(THE TASK)
Return every record exactly. Omit nothing.

(RECORD SET)

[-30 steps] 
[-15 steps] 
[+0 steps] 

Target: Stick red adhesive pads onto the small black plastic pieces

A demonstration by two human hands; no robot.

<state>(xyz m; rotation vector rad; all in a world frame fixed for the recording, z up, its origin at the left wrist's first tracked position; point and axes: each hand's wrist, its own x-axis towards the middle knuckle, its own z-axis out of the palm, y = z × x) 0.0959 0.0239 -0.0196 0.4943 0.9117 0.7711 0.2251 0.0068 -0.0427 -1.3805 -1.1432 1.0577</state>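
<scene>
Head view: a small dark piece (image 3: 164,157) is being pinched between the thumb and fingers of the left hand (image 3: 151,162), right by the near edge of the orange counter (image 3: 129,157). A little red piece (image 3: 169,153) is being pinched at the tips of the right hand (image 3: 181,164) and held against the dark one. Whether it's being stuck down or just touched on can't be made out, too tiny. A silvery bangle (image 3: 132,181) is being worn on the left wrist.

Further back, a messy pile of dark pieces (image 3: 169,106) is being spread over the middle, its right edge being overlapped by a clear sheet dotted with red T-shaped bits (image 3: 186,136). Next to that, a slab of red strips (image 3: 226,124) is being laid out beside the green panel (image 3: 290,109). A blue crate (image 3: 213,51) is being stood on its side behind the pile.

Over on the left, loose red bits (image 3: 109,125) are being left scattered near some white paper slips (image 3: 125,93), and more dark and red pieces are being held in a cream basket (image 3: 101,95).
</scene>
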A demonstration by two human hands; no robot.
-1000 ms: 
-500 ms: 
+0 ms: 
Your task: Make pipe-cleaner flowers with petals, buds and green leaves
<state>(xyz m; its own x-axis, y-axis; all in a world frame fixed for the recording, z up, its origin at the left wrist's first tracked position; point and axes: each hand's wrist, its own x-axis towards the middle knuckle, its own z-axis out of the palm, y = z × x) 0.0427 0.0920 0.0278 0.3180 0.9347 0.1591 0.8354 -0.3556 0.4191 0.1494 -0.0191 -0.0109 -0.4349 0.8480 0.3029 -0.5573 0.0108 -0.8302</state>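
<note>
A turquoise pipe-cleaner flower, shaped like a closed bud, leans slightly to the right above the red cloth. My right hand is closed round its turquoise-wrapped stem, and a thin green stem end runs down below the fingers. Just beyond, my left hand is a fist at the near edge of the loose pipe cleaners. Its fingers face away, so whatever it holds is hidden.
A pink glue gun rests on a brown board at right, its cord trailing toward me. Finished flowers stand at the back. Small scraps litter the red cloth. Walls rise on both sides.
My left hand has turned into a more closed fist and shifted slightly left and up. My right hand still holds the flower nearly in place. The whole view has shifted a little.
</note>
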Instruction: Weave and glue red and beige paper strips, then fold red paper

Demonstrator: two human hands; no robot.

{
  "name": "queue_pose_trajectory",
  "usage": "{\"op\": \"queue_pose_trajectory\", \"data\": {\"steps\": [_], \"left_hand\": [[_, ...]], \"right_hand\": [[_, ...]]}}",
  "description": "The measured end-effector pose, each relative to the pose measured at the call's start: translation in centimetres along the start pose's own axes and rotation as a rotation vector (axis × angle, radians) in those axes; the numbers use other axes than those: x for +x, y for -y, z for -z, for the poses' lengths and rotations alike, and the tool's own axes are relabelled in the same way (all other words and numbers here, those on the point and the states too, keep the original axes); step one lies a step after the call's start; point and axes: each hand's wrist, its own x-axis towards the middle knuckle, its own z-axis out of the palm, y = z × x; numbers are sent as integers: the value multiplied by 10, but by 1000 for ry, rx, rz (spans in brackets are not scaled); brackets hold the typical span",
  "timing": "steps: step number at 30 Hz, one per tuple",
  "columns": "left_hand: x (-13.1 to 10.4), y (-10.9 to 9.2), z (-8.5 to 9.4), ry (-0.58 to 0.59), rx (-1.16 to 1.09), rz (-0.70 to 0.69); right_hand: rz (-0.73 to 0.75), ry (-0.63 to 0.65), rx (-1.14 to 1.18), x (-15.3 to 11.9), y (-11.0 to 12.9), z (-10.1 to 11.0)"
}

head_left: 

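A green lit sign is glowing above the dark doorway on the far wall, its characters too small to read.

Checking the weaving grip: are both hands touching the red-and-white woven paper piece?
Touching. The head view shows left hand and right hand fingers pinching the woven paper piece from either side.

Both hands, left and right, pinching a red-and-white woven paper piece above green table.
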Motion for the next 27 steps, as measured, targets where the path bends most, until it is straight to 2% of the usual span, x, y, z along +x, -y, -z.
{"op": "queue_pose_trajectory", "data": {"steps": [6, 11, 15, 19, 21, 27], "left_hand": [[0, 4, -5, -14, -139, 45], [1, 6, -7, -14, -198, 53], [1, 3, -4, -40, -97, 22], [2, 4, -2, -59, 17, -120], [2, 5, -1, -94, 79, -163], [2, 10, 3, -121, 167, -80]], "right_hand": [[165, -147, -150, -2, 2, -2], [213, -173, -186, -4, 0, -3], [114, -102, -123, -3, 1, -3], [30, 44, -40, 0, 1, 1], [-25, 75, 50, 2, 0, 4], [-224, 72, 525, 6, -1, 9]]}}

(SOLUTION TO THIS TASK)
[-30 steps] 
[-15 steps] 
[+0 steps] 

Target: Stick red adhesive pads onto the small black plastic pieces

A demonstration by two human hands; no robot.

<state>(xyz m; rotation vector rad; all in a world frame fixed for the recording, z up, its origin at the left wrist's first tracked position; point and axes: each hand's wrist, its own x-axis towards the middle knuckle, its own z-axis out of the palm, y = z × x) 0.0959 0.0239 -0.0196 0.4943 0.9117 0.7711 0.2251 0.0068 -0.0427 -1.3805 -1.1432 1.0577</state>
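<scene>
Head view: a small dark piece (image 3: 164,157) is being pinched between the thumb and fingers of the left hand (image 3: 151,162), right by the near edge of the orange counter (image 3: 129,157). A little red piece (image 3: 169,153) is being pinched at the tips of the right hand (image 3: 181,164) and held against the dark one. Whether it's being stuck down or just touched on can't be made out, too tiny. A silvery bangle (image 3: 132,181) is being worn on the left wrist.

Further back, a messy pile of dark pieces (image 3: 169,106) is being spread over the middle, its right edge being overlapped by a clear sheet dotted with red T-shaped bits (image 3: 186,136). Next to that, a slab of red strips (image 3: 226,124) is being laid out beside the green panel (image 3: 290,109). A blue crate (image 3: 213,51) is being stood on its side behind the pile.

Over on the left, loose red bits (image 3: 109,125) are being left scattered near some white paper slips (image 3: 125,93), and more dark and red pieces are being held in a cream basket (image 3: 101,95).
</scene>
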A demonstration by two human hands; no robot.
-1000 ms: 
-500 ms: 
+0 ms: 
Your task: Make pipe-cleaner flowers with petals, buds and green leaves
<state>(xyz m; its own x-axis, y-axis; all in a world frame fixed for the recording, z up, its origin at the left wrist's first tracked position; point and axes: each hand's wrist, its own x-axis towards the middle knuckle, its own z-axis out of the palm, y = z × x) 0.0427 0.0920 0.0278 0.3180 0.9347 0.1591 0.8354 -0.3556 0.4191 0.1494 -0.0191 -0.0109 -0.4349 0.8480 0.3029 -0.5573 0.0108 -0.8302</state>
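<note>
A turquoise pipe-cleaner flower, shaped like a closed bud, leans slightly to the right above the red cloth. My right hand is closed round its turquoise-wrapped stem, and a thin green stem end runs down below the fingers. Just beyond, my left hand is a fist at the near edge of the loose pipe cleaners. Its fingers face away, so whatever it holds is hidden.
A pink glue gun rests on a brown board at right, its cord trailing toward me. Finished flowers stand at the back. Small scraps litter the red cloth. Walls rise on both sides.
My left hand has turned into a more closed fist and shifted slightly left and up. My right hand still holds the flower nearly in place. The whole view has shifted a little.
</note>
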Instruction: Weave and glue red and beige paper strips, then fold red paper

Demonstrator: two human hands; no robot.

{
  "name": "queue_pose_trajectory",
  "usage": "{\"op\": \"queue_pose_trajectory\", \"data\": {\"steps\": [_], \"left_hand\": [[_, ...]], \"right_hand\": [[_, ...]]}}",
  "description": "The measured end-effector pose, each relative to the pose measured at the call's start: translation in centimetres along the start pose's own axes and rotation as a rotation vector (axis × angle, radians) in those axes; the numbers use other axes than those: x for +x, y for -y, z for -z, for the poses' lengths and rotations alike, and the tool's own axes are relabelled in the same way (all other words and numbers here, those on the point and the states too, keep the original axes); step one lies a step after the call's start; point and axes: each hand's wrist, its own x-axis towards the middle knuckle, its own z-axis out of the palm, y = z × x; numbers are sent as integers: the value multiplied by 10, but by 1000 for ry, rx, rz (spans in brackets are not scaled); brackets hold the typical span",
  "timing": "steps: step number at 30 Hz, one per tuple",
  "columns": "left_hand: x (-13.1 to 10.4), y (-10.9 to 9.2), z (-8.5 to 9.4), ry (-0.58 to 0.59), rx (-1.16 to 1.09), rz (-0.70 to 0.69); right_hand: rz (-0.73 to 0.75), ry (-0.63 to 0.65), rx (-1.14 to 1.18), x (-15.3 to 11.9), y (-11.0 to 12.9), z (-10.1 to 11.0)"
}

head_left: 

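A green lit sign is glowing above the dark doorway on the far wall, its characters too small to read.

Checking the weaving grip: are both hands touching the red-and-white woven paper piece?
Touching. The head view shows left hand and right hand fingers pinching the woven paper piece from either side.

Both hands, left and right, pinching a red-and-white woven paper piece above green table.
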Motion for the next 27 steps, as measured, targets where the path bends most, until it is straight to 2% of the usual span, x, y, z along +x, -y, -z.
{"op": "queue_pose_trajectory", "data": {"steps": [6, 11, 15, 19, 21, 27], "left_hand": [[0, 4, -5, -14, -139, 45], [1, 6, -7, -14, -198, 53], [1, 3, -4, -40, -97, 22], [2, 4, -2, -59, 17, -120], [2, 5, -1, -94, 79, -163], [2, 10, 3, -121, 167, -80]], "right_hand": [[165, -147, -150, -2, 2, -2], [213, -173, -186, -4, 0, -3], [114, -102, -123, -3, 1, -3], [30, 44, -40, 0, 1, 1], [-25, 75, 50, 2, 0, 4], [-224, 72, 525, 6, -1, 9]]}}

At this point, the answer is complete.